• _What this task involves_
Go through the data from its first line and retype each line, stopping once the line containing "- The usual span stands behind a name" has been retyped.

Source data Block Start

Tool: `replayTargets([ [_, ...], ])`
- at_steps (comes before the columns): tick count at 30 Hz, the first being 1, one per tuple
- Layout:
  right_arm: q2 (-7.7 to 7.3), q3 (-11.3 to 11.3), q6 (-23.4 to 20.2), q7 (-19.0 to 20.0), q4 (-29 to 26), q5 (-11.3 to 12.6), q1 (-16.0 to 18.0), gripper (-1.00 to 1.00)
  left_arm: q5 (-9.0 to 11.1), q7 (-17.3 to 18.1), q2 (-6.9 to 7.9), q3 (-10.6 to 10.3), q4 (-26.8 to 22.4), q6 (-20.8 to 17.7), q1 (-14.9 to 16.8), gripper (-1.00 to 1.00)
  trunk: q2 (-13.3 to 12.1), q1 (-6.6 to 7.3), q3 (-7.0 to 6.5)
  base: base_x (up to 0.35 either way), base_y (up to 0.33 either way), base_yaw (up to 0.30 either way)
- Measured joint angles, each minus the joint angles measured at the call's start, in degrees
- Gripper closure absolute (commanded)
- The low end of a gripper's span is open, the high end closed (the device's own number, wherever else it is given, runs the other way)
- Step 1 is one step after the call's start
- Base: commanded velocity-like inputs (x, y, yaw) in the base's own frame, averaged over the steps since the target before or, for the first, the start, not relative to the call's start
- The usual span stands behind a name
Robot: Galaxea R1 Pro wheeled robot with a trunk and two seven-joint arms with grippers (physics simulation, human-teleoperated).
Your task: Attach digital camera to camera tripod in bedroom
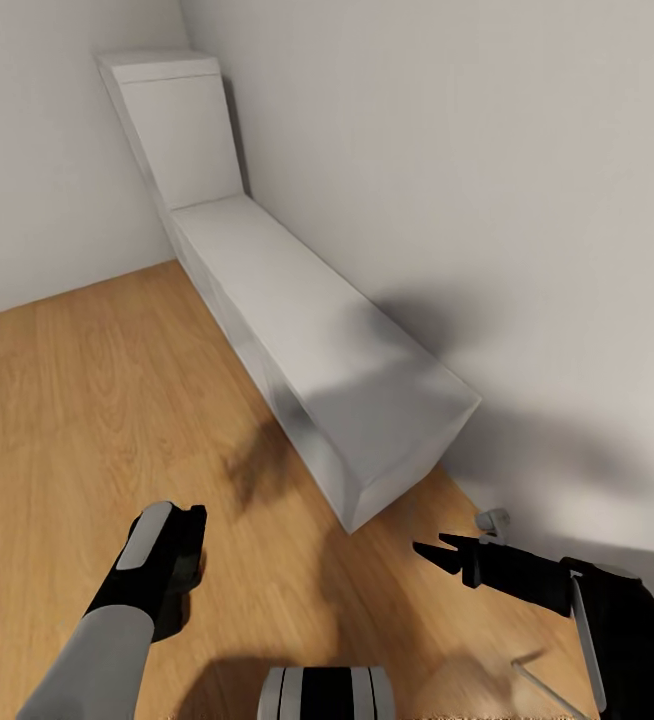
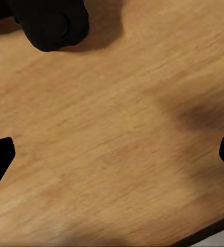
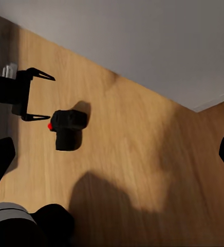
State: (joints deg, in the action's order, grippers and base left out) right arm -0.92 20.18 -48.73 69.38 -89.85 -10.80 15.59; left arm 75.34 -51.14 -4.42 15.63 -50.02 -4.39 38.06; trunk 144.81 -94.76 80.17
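Observation:
The digital camera (image 3: 68,128), a small black body with a red dot, lies on the light wood floor (image 1: 87,420). In the right wrist view my left gripper (image 3: 46,96) hangs open just beside it, one fingertip close to the red dot and nothing between the fingers. In the left wrist view a black rounded body (image 2: 50,23), apparently the camera, sits off to one side of the open left gripper (image 2: 112,154). My left gripper (image 1: 189,560) points down at the floor. My right gripper (image 1: 429,545) is open, pointing toward the left arm. The tripod is out of view.
A long low white cabinet (image 1: 317,340) runs along the pale wall, with a taller white unit (image 1: 182,130) behind it. A thin silver rod (image 1: 542,682) and a small grey piece (image 1: 492,520) show near my right arm; what they belong to is unclear. My trunk (image 1: 327,695) is below.

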Motion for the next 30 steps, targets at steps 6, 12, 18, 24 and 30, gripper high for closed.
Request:
replayTargets([
  [6,-0.05,0.0,0.0,0.0,0.0,0.0,0.0,-1.0,0.4,0.0,0.85,0.0,0.3,0.4,0.1,-1.0,0.1,-0.15,1.33,0.0,0.0,0.0],
  [12,-0.06,0.0,0.0,0.0,0.0,0.0,0.0,-1.0,0.4,0.0,1.0,0.1,0.3,0.5,0.1,-1.0,0.2,-0.31,2.66,0.0,0.0,0.0],
  [18,-0.02,-0.1,0.0,0.0,0.0,0.0,0.0,-1.0,0.4,0.0,1.04,0.1,-0.1,0.5,0.1,-1.0,0.2,-0.46,3.99,0.0,0.0,0.0],
  [24,0.0,0.0,0.0,0.0,0.0,0.0,0.0,-1.0,0.5,0.0,1.05,0.1,-0.5,0.5,0.1,-1.0,0.3,-0.62,5.32,0.0,0.0,0.0],
  [30,0.01,-0.1,0.0,0.0,0.0,0.0,0.0,-1.0,0.5,0.0,1.05,0.2,-0.5,0.5,0.1,-1.0,0.4,-0.77,6.65,0.0,0.0,0.0],
])
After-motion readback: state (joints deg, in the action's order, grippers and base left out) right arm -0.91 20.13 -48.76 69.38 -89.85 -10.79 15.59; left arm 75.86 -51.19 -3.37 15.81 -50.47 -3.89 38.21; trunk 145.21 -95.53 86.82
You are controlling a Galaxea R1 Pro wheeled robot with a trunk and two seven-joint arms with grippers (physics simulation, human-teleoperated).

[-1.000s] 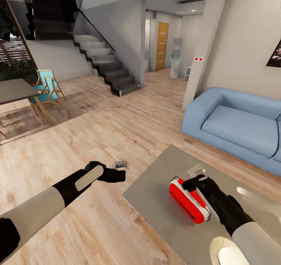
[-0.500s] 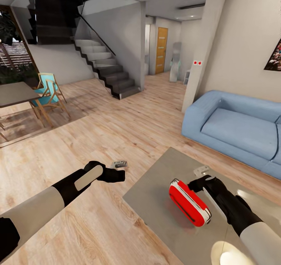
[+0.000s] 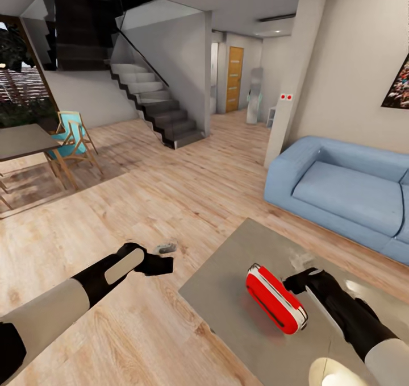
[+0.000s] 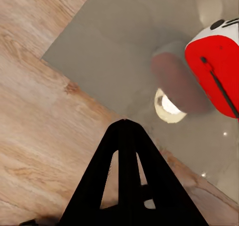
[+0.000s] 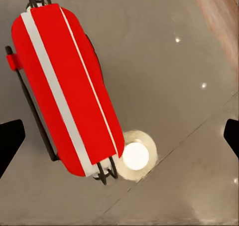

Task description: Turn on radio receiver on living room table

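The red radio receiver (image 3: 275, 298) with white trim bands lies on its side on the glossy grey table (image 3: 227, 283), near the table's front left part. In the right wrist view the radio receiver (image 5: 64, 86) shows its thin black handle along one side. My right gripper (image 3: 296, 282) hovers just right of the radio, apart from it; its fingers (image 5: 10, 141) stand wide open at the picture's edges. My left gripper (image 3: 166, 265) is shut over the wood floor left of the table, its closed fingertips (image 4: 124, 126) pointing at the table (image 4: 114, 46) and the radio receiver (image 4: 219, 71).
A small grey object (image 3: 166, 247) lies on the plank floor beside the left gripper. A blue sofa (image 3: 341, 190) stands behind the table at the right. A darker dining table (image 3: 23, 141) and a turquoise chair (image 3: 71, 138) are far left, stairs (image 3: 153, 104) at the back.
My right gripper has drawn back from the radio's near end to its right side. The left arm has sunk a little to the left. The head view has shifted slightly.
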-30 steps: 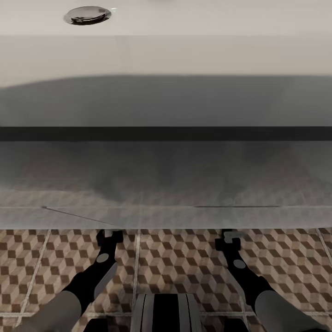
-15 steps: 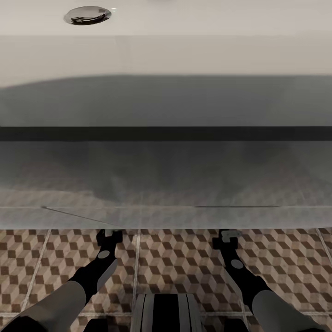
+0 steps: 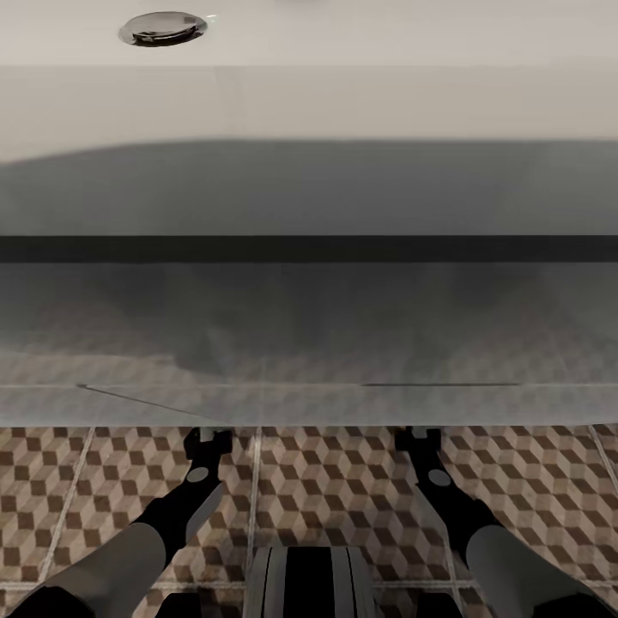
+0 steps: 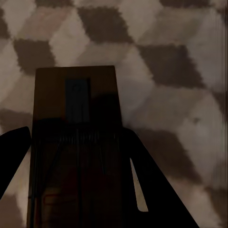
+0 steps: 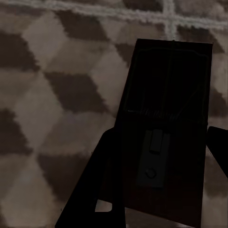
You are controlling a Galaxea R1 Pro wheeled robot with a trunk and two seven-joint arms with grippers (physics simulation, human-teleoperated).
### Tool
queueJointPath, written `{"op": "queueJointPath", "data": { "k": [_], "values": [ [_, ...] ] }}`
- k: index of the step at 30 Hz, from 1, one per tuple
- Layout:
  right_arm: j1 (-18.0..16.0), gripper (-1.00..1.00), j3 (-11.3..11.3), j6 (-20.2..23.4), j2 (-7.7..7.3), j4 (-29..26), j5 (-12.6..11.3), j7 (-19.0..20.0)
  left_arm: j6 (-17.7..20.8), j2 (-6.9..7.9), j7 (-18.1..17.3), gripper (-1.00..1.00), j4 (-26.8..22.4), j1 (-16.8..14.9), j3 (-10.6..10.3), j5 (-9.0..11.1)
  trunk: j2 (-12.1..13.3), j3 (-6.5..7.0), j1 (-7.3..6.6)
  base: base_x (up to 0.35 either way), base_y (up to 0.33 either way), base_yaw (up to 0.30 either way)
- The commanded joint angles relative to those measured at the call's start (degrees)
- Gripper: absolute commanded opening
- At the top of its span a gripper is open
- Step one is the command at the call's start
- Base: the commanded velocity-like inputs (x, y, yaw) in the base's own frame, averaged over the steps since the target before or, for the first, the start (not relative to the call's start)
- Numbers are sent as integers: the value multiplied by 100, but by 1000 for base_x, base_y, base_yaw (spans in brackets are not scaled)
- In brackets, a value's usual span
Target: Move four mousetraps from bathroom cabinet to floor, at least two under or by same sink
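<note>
Wrist views showed my left gripper (image 4: 76, 190) clamping a flat wooden trap (image 4: 76, 142) and my right gripper (image 5: 161, 190) another trap (image 5: 166, 118), both over cube-patterned floor (image 4: 166, 71) tiles.

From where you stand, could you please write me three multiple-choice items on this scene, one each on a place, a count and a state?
1. Where do both grippers hang?
A. over the cube-patterned floor, at the white sink block's front edge
B. inside a drawer
C. above the toilet

2. How many mousetraps show between gripper fingers, taking both wrist views?
A. none
B. two
C. four

3. What state is the left gripper in?
A. wide open, empty
B. shut on a mousetrap
C. shut on a tap

Answers:
1 A: the left gripper and right gripper sit over the bathroom floor, just before the bathroom sink.
2 B: one mousetrap in the left wrist view, another mousetrap in the right.
3 B: the dark fingers flank the board's sides.
</note>
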Motion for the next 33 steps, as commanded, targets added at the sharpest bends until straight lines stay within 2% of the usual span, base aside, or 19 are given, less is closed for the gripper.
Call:
{"op": "queueJointPath", "data": {
  "k": [1, 5, 14, 33],
  "values": [
    [-20, -100, 48, -21, -6, 5, -65, -29, -32, 2, 35, -100, -2, -4, -48, 58, -1, -3, -1, 0, 0, 0],
    [-74, -100, 47, -17, -6, 25, -88, -25, -161, -81, 40, -100, -21, -4, -54, 43, -1, -3, -1, 0, 0, 0],
    [-83, -100, 47, -18, -1, 38, -69, -21, -230, -140, 36, -100, -74, -4, -60, 47, -1, -3, -1, 0, 0, 0],
    [-84, -100, 64, -23, 47, 40, -25, -32, -192, -30, 70, -100, -241, -4, -44, 3, -1, -3, -1, 0, 0, 0]
  ]
}}
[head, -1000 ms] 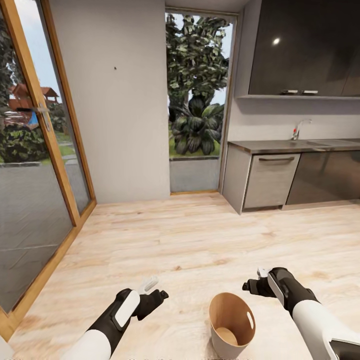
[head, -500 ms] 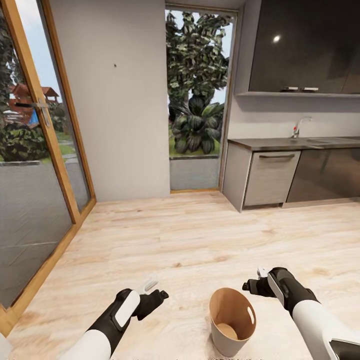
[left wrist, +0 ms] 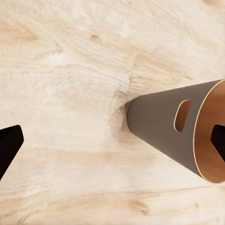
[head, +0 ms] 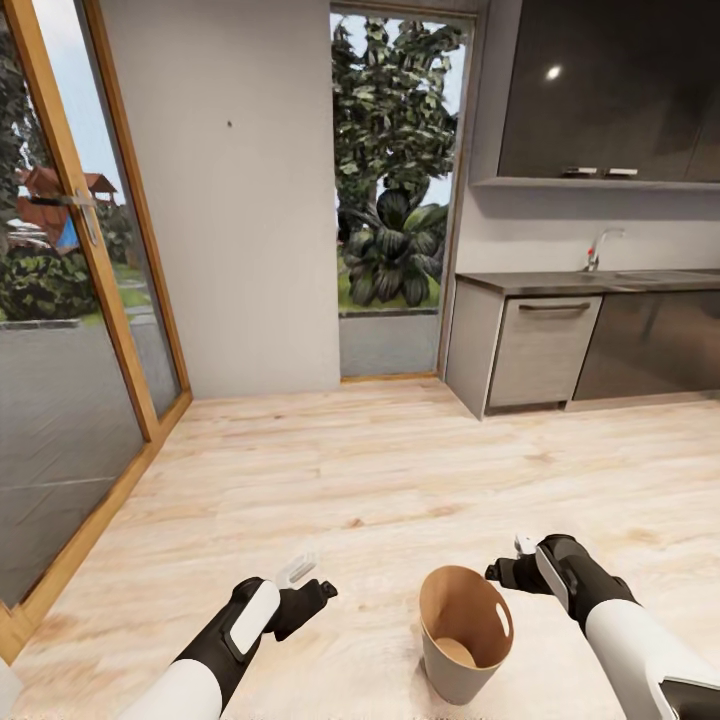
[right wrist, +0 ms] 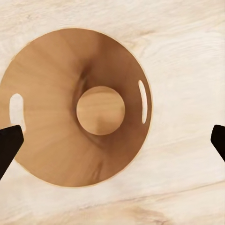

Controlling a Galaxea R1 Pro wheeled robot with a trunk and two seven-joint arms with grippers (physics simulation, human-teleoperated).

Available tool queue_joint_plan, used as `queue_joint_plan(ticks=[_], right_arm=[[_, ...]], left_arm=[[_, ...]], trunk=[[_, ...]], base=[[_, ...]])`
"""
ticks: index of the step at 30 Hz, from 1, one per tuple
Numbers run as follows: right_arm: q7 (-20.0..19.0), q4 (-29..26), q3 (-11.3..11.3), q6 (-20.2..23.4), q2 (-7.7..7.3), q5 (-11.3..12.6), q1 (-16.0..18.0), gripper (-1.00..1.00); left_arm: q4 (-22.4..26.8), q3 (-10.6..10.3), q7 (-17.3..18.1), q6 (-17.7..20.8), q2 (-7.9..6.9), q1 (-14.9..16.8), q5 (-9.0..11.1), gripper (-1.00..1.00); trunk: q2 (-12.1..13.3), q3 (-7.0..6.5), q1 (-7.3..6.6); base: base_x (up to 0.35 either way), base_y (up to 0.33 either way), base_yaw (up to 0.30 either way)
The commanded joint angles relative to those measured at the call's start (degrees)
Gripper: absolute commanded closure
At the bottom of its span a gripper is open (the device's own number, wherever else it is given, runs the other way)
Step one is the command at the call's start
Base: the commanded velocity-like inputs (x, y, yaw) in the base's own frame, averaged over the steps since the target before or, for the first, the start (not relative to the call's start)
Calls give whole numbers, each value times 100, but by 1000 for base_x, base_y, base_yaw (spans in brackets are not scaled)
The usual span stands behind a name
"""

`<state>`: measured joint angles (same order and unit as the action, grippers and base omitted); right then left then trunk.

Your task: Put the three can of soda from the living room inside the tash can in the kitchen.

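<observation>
The trash can [head: 448, 672] stands upright on the wood floor between my two arms, pale grey outside, tan inside, its bottom bare. My left gripper [head: 308, 581] hangs open and empty to its left. In the left wrist view the gripper [left wrist: 112, 140] looks at the trash can's side [left wrist: 159, 119] with the oval slot. Just right of the rim, my right gripper [head: 507, 560] is open and empty. In the right wrist view the gripper [right wrist: 112, 140] looks straight down into the trash can [right wrist: 51, 93]. The soda cans are out of view.
The kitchen is ahead on the right: dark wall cabinets [head: 610, 90], a steel counter [head: 600, 282] with a tap [head: 597, 250], and grey base units [head: 540, 350]. A wood-framed glass door [head: 70, 350] runs along the left. A tall window [head: 395, 200] faces plants.
The whole head view has shifted a little, so the camera has moved. Both arms keep the same pose and the trash can stays between them.
</observation>
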<state>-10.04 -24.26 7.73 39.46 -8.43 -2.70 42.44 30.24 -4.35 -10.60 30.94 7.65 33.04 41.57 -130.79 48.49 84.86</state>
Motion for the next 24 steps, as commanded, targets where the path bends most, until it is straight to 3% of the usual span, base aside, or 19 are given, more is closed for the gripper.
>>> queue_joint_plan(ticks=[1, 15, 18, 24], right_arm=[[1, 0, 0, 0, -24, 4, 1, -100], [21, 60, 12, 3, -187, 7, 232, -100], [20, 61, 13, 4, -191, 7, 237, -100], [23, 70, 11, 6, -189, 7, 238, -100]], left_arm=[[0, 1, 3, 0, 0, 0, 1, -100], [-1, 2, 14, 0, 0, 0, 1, -100], [-10, -1, 14, -30, -2, -40, -1, -100], [-45, -253, 13, -121, -59, -262, -7, -100]], trunk=[[-42, 18, 23], [-603, 270, 330], [-603, 270, 330], [-603, 270, 330]], base=[[0, 0, 0], [0, 0, 0], [3, 0, 0], [162, 0, 0]])
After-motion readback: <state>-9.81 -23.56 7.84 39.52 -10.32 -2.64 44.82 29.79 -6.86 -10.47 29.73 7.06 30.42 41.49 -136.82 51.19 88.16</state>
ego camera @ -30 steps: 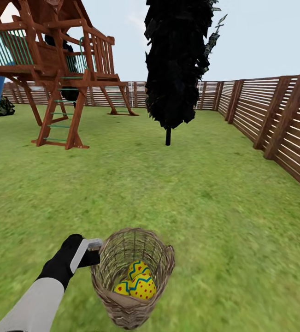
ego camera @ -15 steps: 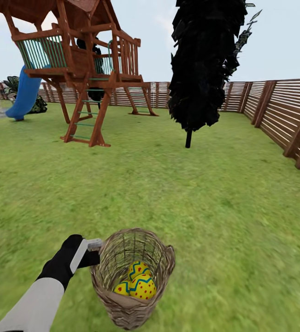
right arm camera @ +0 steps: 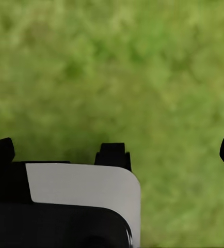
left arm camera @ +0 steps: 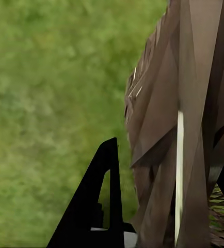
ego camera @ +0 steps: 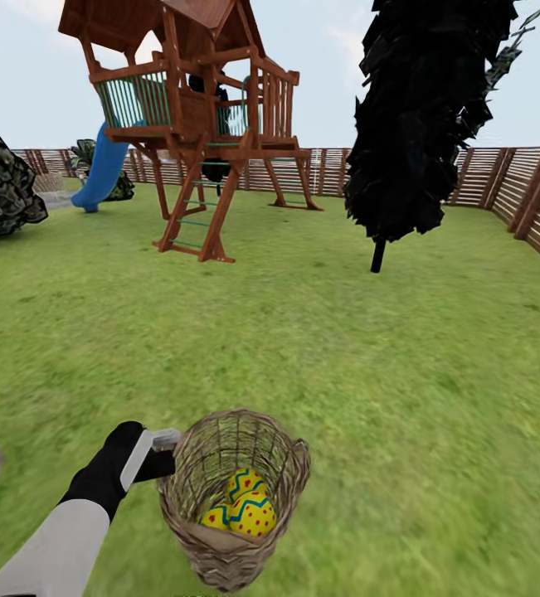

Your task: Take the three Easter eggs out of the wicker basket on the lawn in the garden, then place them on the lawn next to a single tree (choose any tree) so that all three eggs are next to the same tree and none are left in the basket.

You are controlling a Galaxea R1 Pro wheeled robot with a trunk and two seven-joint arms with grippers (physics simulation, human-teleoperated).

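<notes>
On the lawn, nearest the camera: near-to-far inventory.
Left pincer (ego camera: 168,439): black glove-like wrist and white plate, closed on the rim of the wicker basket (ego camera: 220,555); in the left wrist view one black finger (left arm camera: 94,199) sits outside the brown wall (left arm camera: 163,129), the other inside.
Basket: bucket-shaped, open twig weave, tapering to a narrow base, held upright above the grass.
Easter eggs (ego camera: 240,506): smooth, bright yellow, blue zigzag bands and red dots, nested together at the basket's bottom.
Right pincer (right arm camera: 169,150): black fingertips well apart over grass, holding nothing.
Lawn (ego camera: 402,398): flat, mottled green.
Columnar tree (ego camera: 427,124): ragged black foliage on a slim dark trunk, mid-distance right.
Play tower (ego camera: 199,124): reddish-brown timber, peaked roof, green railing and ladder rungs, blue slide (ego camera: 104,170) beside it.
Bush (ego camera: 0,182): rounded, dark, leafy, far left.
Fence (ego camera: 535,195): brown horizontal slats, ringing the yard.
</notes>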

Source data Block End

• _Output for this task_
Tool: `replayTargets([ [_, ...], ])`
- at_steps (comes before the columns): tick count at 30 Hz, the first being 1, one per tuple
- Layout:
  right_arm: q2 (-7.7 to 7.3), q3 (-11.3 to 11.3), q6 (-23.4 to 20.2), q7 (-19.0 to 20.0), q4 (-29 to 26), q5 (-11.3 to 12.6), q1 (-16.0 to 18.0), gripper (-1.00 to 1.00)
  left_arm: q5 (-9.0 to 11.1), q7 (-17.3 to 18.1), q2 (-6.9 to 7.9), q3 (-10.6 to 10.3), q4 (-26.8 to 22.4), q6 (-20.8 to 17.7), q1 (-14.9 to 16.8), gripper (-1.00 to 1.00)
  trunk: q2 (-13.3 to 12.1), q1 (-6.6 to 7.3), q3 (-7.0 to 6.5)
  base: base_x (up to 0.35 either way), base_y (up to 0.33 either way), base_yaw (up to 0.30 either way)
- Measured joint angles, each minus the joint angles measured at the call's start, in degrees
- Gripper closure absolute (commanded)
- The low end of a gripper's span is open, the high end closed (the device's own number, wherever else it is given, runs the other way)
- Step 1 is one step after the call's start
- Base: commanded velocity-like inputs (x, y, yaw) in the base's own frame, averaged over the steps since the target before or, for the first, the start, not relative to the call's start
- The usual span stands behind a name

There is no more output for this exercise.